Exercise brief: For the entries that follow, state how many lines include the word "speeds", giving the number and nothing else.

Source records:

◇ ◇ ◇

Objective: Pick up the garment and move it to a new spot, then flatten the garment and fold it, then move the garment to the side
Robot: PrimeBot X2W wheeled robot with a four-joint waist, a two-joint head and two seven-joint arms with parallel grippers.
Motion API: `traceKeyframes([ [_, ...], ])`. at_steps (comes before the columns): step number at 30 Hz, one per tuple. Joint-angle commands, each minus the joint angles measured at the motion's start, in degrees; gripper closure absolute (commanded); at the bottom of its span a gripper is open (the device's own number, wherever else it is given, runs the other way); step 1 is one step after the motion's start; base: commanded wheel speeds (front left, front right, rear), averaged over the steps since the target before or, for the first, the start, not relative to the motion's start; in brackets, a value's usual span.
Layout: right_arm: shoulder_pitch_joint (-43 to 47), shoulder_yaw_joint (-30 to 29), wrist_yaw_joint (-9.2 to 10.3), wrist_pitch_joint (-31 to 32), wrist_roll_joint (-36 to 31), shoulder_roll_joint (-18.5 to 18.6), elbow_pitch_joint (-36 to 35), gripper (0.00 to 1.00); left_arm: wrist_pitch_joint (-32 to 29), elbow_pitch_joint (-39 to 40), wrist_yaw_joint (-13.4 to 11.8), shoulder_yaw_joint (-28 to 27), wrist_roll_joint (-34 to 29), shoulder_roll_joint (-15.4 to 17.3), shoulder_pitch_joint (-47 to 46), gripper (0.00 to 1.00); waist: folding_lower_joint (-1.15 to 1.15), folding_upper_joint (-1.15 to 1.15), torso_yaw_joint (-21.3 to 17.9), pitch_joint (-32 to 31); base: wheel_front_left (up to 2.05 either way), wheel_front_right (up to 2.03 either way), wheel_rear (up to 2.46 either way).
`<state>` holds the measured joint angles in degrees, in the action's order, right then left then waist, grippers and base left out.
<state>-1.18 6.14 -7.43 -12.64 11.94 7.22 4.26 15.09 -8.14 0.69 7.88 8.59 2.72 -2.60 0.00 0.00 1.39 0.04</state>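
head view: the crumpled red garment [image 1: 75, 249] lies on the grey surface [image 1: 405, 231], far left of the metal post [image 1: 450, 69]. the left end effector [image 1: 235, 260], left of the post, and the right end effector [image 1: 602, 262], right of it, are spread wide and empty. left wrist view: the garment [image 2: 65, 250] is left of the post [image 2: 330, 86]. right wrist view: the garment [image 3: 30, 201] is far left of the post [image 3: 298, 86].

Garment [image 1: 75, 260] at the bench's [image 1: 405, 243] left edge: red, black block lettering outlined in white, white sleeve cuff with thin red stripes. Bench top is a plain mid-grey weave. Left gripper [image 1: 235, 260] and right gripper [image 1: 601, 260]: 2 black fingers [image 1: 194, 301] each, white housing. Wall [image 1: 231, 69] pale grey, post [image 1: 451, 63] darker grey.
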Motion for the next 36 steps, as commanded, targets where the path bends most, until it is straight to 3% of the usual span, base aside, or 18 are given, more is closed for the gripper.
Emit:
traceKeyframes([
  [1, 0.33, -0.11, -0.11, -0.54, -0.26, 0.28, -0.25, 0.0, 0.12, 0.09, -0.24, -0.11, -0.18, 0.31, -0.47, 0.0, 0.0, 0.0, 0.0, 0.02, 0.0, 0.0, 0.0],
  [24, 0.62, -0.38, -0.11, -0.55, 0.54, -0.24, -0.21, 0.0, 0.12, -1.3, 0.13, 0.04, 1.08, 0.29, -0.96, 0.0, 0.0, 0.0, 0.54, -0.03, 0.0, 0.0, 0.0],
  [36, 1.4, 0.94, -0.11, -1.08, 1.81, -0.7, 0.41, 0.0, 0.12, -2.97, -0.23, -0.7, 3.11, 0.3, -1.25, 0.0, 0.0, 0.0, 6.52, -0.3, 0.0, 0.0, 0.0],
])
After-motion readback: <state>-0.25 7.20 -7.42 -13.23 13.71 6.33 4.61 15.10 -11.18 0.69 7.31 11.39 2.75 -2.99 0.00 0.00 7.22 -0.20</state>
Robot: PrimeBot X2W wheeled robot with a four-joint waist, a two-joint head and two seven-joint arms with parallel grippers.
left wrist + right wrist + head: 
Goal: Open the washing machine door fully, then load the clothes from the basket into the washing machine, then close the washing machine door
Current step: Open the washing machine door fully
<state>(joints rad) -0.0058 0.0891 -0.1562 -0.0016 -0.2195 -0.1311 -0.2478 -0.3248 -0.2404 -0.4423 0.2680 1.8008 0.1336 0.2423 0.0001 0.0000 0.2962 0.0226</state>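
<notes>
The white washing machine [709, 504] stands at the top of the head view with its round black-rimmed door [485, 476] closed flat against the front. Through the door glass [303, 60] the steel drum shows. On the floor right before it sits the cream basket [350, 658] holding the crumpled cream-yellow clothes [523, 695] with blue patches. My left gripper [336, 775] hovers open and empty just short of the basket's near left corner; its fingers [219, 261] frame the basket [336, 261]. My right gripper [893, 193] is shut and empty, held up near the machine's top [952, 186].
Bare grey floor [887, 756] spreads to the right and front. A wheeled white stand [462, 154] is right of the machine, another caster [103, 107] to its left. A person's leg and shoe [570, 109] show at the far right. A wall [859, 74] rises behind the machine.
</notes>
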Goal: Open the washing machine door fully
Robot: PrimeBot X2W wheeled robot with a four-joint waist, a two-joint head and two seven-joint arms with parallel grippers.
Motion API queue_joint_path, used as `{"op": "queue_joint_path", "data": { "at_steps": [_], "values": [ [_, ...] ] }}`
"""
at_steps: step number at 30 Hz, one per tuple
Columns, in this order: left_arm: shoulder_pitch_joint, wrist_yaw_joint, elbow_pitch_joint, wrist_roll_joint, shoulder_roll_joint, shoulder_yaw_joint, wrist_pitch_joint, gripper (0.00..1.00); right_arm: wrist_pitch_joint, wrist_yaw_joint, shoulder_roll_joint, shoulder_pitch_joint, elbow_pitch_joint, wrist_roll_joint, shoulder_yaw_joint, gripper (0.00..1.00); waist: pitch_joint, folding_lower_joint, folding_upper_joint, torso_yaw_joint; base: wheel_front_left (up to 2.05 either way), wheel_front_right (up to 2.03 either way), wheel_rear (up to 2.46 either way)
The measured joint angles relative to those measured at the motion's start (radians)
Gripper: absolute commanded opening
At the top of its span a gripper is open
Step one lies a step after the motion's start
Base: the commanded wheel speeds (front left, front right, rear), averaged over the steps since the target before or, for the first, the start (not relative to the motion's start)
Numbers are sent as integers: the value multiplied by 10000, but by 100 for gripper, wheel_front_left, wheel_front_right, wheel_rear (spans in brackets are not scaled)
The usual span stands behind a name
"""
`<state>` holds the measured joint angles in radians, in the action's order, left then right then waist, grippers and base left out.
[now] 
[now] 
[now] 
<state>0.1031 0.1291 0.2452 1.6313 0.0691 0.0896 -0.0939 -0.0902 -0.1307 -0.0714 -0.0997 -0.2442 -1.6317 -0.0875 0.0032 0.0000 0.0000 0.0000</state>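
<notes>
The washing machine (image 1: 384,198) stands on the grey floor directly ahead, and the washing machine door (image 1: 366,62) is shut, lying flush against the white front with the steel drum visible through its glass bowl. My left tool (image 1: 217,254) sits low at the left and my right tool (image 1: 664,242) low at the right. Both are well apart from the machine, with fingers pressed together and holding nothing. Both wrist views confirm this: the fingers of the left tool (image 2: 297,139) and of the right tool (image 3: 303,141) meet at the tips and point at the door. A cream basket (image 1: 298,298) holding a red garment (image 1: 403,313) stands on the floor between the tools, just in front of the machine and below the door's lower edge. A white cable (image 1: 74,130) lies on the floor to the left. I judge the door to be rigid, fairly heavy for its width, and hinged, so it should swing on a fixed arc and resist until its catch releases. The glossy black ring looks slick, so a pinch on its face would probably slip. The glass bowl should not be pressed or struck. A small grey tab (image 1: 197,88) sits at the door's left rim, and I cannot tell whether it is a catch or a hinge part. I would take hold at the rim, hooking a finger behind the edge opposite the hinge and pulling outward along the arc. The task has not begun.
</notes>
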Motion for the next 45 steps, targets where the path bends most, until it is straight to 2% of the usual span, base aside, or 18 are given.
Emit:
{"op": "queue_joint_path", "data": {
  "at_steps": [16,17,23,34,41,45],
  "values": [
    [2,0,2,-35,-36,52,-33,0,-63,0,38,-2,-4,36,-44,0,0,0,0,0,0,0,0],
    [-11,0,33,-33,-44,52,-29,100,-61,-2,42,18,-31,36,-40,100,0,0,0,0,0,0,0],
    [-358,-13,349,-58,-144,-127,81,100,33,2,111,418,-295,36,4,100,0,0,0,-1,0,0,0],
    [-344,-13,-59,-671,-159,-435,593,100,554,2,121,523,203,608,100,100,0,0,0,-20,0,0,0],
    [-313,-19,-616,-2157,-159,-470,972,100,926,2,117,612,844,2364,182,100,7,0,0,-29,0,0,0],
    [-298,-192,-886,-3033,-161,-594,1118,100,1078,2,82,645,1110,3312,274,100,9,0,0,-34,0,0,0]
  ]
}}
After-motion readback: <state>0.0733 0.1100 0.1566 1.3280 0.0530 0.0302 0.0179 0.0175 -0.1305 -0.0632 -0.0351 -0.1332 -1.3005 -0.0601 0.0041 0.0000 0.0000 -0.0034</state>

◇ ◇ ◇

Result: 2